Rep/assistant : Maître Guillaume LENGLART de la SELARL L.R.B. AVOCATS CONSEILS, avocats au barreau de NANTES
ORDONNANCE
du juge de la mise en état
Audience incident du 24 Avril 2025, délibéré au 11 Juillet 2025
Le ONZE JUILLET DEUX MIL VINGT CINQ
EXPOSE DU LITIGE
Par exploit du 13 juillet 2022, Monsieur [S] [L] et Madame [X] [E] ont fait assigner la SARL URBAH AMENAGEMENT FONCIER, devant le tribunal judiciaire de NANTES, aux fins d’indemnisation du préjudice subi du fait que le terrain que leur a vendu le défendeur est revendiqué par autrui.
L’affaire a été enrôlée sous le numéro RG 22-3091.
Par conclusions d’incident du 25 novembre 2024, la SARL URBAH AMENAGEMENT FONCIER a sollicité du juge de la mise en état, au visa de l’article 789-6° du code de procédure civile, et des articles 1626 et suivants du code civil, de :
Recevoir la société URBAH AMENAGEMENT FONCIER en sa fin de non-recevoir,
Y faire droit.

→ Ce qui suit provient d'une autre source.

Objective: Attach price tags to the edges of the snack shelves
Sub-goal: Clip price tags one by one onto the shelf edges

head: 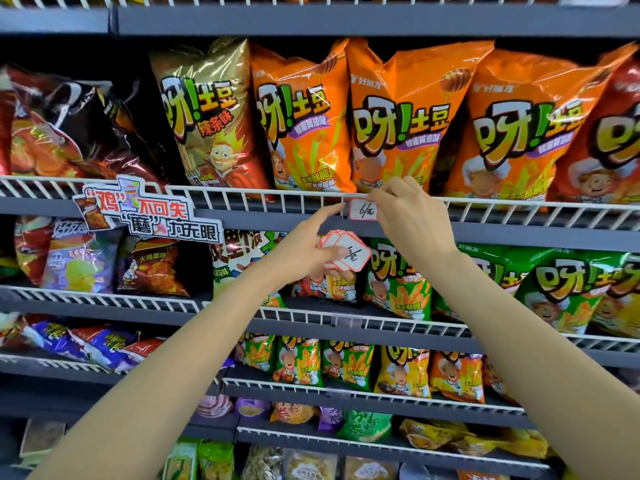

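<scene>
Both hands are raised to a white wire rail (263, 195) that runs along the front of a grey shelf (519, 233) stocked with orange bags (405, 119) of potato snacks. The right hand (412, 216) has its fingers bunched together at the rail, pinching the top of a small white tag (361, 210) with a red border and handwritten marks; the tag hangs at the rail, just in front of the shelf edge. The left hand (304, 252) sits lower and to the left, its thumb clamped over a stack (344, 254) of similar red-bordered tags fanned slightly in the palm, while its index finger stretches up and touches the left edge of the hanging tag. The two hands are near each other but not touching. To the left on the same rail hangs a cut-out sign (149, 214) with red and black lettering. Further left on this shelf lie dark bags (86, 126), and a gold bag (211, 112) stands between them and the orange ones. The shelf below holds green bags (568, 289) behind its own wire rail, and lower shelves carry more small packets in mixed colours. Both forearms are bare and reach up from the bottom of the view.
</scene>
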Action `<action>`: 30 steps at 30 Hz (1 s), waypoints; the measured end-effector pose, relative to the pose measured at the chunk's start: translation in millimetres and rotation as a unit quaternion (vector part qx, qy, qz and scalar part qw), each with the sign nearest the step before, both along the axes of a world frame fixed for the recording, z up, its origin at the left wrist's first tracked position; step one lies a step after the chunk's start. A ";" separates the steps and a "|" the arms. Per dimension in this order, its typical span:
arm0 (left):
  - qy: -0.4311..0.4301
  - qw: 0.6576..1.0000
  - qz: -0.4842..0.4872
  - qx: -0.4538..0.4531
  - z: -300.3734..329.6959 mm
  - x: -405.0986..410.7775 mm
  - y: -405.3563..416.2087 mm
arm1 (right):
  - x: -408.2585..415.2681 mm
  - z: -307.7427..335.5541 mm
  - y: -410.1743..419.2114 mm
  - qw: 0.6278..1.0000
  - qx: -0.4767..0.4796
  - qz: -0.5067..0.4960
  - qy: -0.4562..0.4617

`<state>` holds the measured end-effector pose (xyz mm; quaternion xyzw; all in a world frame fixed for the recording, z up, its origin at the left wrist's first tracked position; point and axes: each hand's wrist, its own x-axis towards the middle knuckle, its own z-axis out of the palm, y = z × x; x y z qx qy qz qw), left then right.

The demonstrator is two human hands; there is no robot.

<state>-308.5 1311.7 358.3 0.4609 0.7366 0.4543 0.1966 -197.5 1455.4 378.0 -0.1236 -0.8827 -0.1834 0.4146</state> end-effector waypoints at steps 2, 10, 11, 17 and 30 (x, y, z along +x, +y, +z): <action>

En conséquence,
Déclarer Monsieur [S] [L] et Madame [V] [E] irrecevables en toutes leurs demandes, fins et conclusions au titre de la garantie d’éviction,
Condamner in solidum Monsieur [S] [L] et Madame [V] [E] au paiement de la somme de 2.500 € au titre des frais irrépétibles en vertu des dispositions de l’article 700 du Code de procédure civile,
Condamner in solidum les mêmes au paiement des entiers dépens de l’incident.

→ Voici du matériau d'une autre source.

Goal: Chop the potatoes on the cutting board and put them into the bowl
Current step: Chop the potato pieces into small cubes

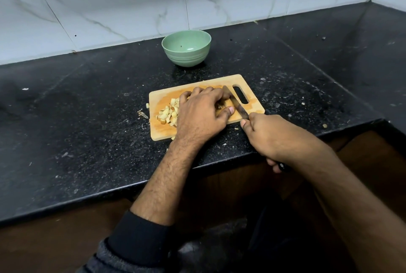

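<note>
Black speckled stone makes up the counter [87, 105], an L that turns along the right wall, backed by white marbled tiles and littered with pale crumbs and a peel scrap by the board's left edge. Near the counter's front edge lies the wooden cutting board [246, 88]; chopped potato pieces [168, 114] are heaped on its left half. Behind it, toward the back wall, stands the green bowl [186, 47], seemingly empty. The left hand [201, 114] curls over a piece I cannot see, fingers tucked. The right hand [270, 136] grips the knife [236, 104], blade beside the left fingertips. For a clean cut, keep knuckles ahead of fingertips, thumb pulled back, and press straight down.
</note>
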`<state>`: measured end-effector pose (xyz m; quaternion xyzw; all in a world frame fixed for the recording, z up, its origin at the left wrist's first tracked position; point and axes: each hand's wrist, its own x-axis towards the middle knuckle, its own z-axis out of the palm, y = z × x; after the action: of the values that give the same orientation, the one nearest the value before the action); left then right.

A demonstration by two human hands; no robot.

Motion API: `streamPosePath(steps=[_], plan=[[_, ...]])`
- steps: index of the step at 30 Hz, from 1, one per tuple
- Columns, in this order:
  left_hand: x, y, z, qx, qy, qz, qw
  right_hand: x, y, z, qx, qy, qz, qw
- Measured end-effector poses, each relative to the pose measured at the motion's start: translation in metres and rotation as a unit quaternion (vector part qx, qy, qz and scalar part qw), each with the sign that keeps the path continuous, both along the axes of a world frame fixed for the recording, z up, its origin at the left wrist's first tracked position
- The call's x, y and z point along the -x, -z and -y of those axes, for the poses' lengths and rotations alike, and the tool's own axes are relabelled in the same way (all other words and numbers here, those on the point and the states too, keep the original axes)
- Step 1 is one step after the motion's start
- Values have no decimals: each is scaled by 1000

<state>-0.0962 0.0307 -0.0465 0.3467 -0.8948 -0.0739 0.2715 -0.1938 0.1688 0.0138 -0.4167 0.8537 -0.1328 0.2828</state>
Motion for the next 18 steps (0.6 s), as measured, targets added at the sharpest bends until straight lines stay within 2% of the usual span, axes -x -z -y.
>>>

Par conclusions d’incident du 03 février 2025, Monsieur [S] [L] et Madame [V] [E] ont sollicité du juge de la mise en état, au visa des articles 789 et suivants du code de procédure civile,de l’article 1231-1 et 1240 du code civil, des articles 1626, 1629 et 1630 du code civil, de :
Constater que Monsieur [L] et Madame [E] fondent leurs prétentions dans le cadre de la présente instance au fond à titre principal sur le fondement de la responsabilité contractuelle et à titre subsidiaire sur le fondement de la responsabilité délictuelle ;
Constater que Monsieur [L] et Madame [E] ne fondent aucune prétention dans le cadre de la présente instance au fond sur la garantie d’éviction ;
Déclarer sans objet les fins de non-recevoir soulevées par la société URBAH AMENAGEMENT FONCIER ;
Débouter la société URBAH AMENAGEMENT FONCIER de ses demandes, fins et conclusions d’incident ;
Condamner la société URBAH AMENAGEMENT FONCIER à verser aux consorts [P] la somme de 5.000,00 € sur le fondement des dispositions de l’article 700 du code de procédure civile ;
Condamner la même aux entiers dépens de l’instance.
L’affaire a été appelée à l’audience sur incidents du 24 avril 2025 et mise en délibéré au 11 juillet 2025.
MOTIFS DE LA DECISION
Sur la fin de non-recevoir opposée à l’action de Monsieur [S] [L] et Madame [X] [E]
Selon l’article 789 du code de procédure civile, "Lorsque la demande est présentée postérieurement à sa désignation, le juge de la mise en état est, jusqu’à son dessaisissement, seul compétent, à l’exclusion de toute autre formation du tribunal pour :
(…)
6° Statuer sur les fins de non-recevoir (…)".
Aux termes de l’article 122 du code de procédure civile, « constitue une fin de non-recevoir tout moyen qui tend à faire déclarer l’adversaire irrecevable en sa demande, sans examen au fond, pour défaut de droit d’agir, tel le défaut de qualité, le défaut d’intérêt, la prescription, le délai préfix, la chose jugée ».
Selon l’article 31 du code de procédure civile, “L’action est ouverte à tous ceux qui ont un intérêt légitime au succès ou au rejet d’une prétention, sous réserve des cas dans lesquels la loi attribue le droit d’agir aux seules personnes qu’elle qualifie pour élever ou combattre une prétention, ou pour défendre un intérêt déterminé.”
L’article 1626 du code civil prévoit que “Quoique lors de la vente il n’ait été fait aucune stipulation sur la garantie, le vendeur est obligé de droit à garantir l’acquéreur de l’éviction qu’il souffre dans la totalité ou partie de l’objet vendu, ou des charges prétendues sur cet objet, et non déclarées lors de la vente.”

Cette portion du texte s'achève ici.